Napa cabbage/ Chinese cabbage/ Wombok (Baechu: 배추)— Napa cabbage is most typically utilized when making Kimchi, which implies it is a REALLY important active ingredient. Napa cabbage is likewise utilized in a sautéed side meal, in napa cabbage soup(Baechuguk)and it can also be utilized as a wrap (Ssam, 쌈). Perilla leaves(Gganip: 깻잎)– Perilla leaves are used in a pickled side dish, in stir fry and as a wrap. They are part of the mint family and have a strong fragrance. They are similar to Japanese shiso, but they are known to have a different

flavour and shape. Garlic(Manul: 마늘)— Unless it’s a dessert meal or plain steamed rice, you must anticipate to include some garlic in practically every Korean dish– soup, stew, side dishes, primary dishes. I generally buy a glass bottle of minced garlic (250g) from a Korean supermarket and it normally lasts me about 2 to 3 months.

Ginger (Saenggang: 생강)— Ginger is likewise another vegetable commonly utilized along side garlic. (Though it’s less often utilized than garlic). Ginger is normally utilized in marinade sauce, in Kimchi or in some Korean Kimchi, also as a primary component in pancakes and how to keep green onions for a very long time too. (I imply like 5 to 6 weeks! & & No planting is included!)]

Korean radish/Daikon radish/White radish (Mu: 무)— Korean radish is used when making How to pick a fresh and delicious white radish. Important Components– From the sea Sea kelp(Dashima: 다시마 )– Sea kelp (also called Kombu) is primarily utilized when making stock ( Korean design dashi ). You purchase dried sea kelp and soak it in a bowl of water for 1 hour(or more)to use. In this case, you’re generally utilizing the water that’s been sitting with the sea kelp not the sea kelp itself.

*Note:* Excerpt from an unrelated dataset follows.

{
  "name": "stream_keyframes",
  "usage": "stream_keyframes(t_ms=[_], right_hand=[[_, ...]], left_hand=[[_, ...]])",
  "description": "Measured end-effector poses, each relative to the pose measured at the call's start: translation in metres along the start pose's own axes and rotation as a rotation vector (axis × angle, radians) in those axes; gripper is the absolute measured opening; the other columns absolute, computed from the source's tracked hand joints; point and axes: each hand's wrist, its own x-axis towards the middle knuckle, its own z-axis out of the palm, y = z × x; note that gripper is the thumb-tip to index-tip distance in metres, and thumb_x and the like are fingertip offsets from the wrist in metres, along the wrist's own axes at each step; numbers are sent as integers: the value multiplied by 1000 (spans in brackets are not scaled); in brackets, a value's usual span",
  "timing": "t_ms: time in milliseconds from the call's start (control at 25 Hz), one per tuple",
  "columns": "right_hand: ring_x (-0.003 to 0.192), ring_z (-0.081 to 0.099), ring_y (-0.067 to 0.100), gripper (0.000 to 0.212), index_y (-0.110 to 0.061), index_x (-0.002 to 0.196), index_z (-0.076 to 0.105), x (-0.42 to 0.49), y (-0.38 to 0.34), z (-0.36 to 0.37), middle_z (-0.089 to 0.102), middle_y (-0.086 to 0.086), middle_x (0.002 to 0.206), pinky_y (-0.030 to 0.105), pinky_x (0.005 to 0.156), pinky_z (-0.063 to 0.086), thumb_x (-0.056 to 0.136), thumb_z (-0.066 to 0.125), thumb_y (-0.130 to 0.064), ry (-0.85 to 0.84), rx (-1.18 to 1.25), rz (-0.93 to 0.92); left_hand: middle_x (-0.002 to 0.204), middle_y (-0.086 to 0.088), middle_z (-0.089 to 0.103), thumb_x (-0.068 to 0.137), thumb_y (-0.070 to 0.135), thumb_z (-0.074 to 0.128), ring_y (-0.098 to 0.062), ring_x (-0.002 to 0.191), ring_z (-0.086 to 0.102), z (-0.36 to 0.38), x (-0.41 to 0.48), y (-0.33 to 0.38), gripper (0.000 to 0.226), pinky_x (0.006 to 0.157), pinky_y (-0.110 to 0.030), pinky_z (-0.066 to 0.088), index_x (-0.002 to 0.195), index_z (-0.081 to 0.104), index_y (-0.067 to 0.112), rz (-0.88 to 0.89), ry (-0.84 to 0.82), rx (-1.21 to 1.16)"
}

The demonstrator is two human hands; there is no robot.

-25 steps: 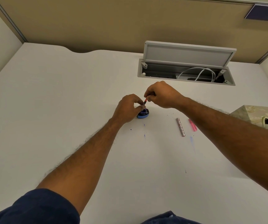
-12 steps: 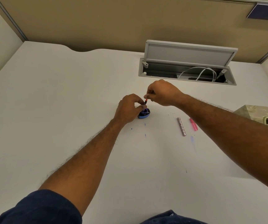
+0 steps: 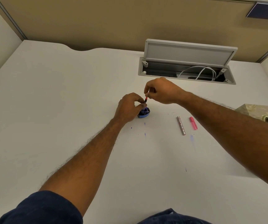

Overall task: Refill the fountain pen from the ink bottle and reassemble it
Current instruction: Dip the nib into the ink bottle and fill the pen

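Observation:
A small blue ink bottle (image 3: 144, 113) stands open on the white desk. My left hand (image 3: 128, 107) grips it from the left, fingers curled round its neck. My right hand (image 3: 160, 91) pinches the top of the pink pen section (image 3: 145, 100), which stands upright with its lower end in the bottle's mouth. The nib is hidden inside the bottle. To the right, a silver pen barrel (image 3: 181, 125) and a pink pen cap (image 3: 193, 123) lie flat on the desk, apart from both hands.
An open cable hatch (image 3: 188, 62) with white cables sits in the desk behind my hands. A patterned tissue box (image 3: 262, 113) stands at the right edge. Small blue ink spots (image 3: 144, 134) mark the desk in front of the bottle.
My right hand has risen slightly, so a bit more of the pink pen section shows above the bottle. My left hand stays on the bottle.

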Motion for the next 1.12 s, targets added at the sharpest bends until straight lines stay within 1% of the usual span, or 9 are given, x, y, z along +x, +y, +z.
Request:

You can likewise utilize sea kelp when making deep fried sea kelp side dish. Sea mustard (Miyeok: 미역 )– Sea mustard(likewise called Wakame)is primarily used in Korean seaweed soup (aka Korean birthday soup). You buy dried seaweed and soak it in a bowl of water for 10-15 mins then it will swell and is prepared for usage. You can also buy fresh sea mustard (Mul miyeok, 물미역) in Korea and this is typically used when making side dishes.

Dried anchovy (Marun Myeolchi: 마른 멸치)— Large dried anchovy is used when making stock (stir fried Korean side meal es. Seaweed(Gim: 김)– Non-seasoned seaweed is most typically used when making Kimbap (김밥, Korean rice rolls) or as a garnish in rice cake soup. Skilled seaweed is used as a side meal. Slightly salty and sesame oil brushed seaweed is particularly popular with kids. It can likewise be utilized as a garnish on stir fried rice. Some people utilize it as a drink treat (with beer).

Korean fish cakes (Eomuk: 어묵)— Korean fish cakes are commonly used in my dishes. Check out more about Korean fish cakes from my other post.

Vital Ingredients– Meat

Korean pork belly (Samgyeopsal: 삼겹살)— Koreans love Bulgogi(Korean marinaded BARBEQUE beef, 불고기), Miyeok-guk (Korean seaweed soup, 미역국) and Japchae (Korean glass noodles, 잡채).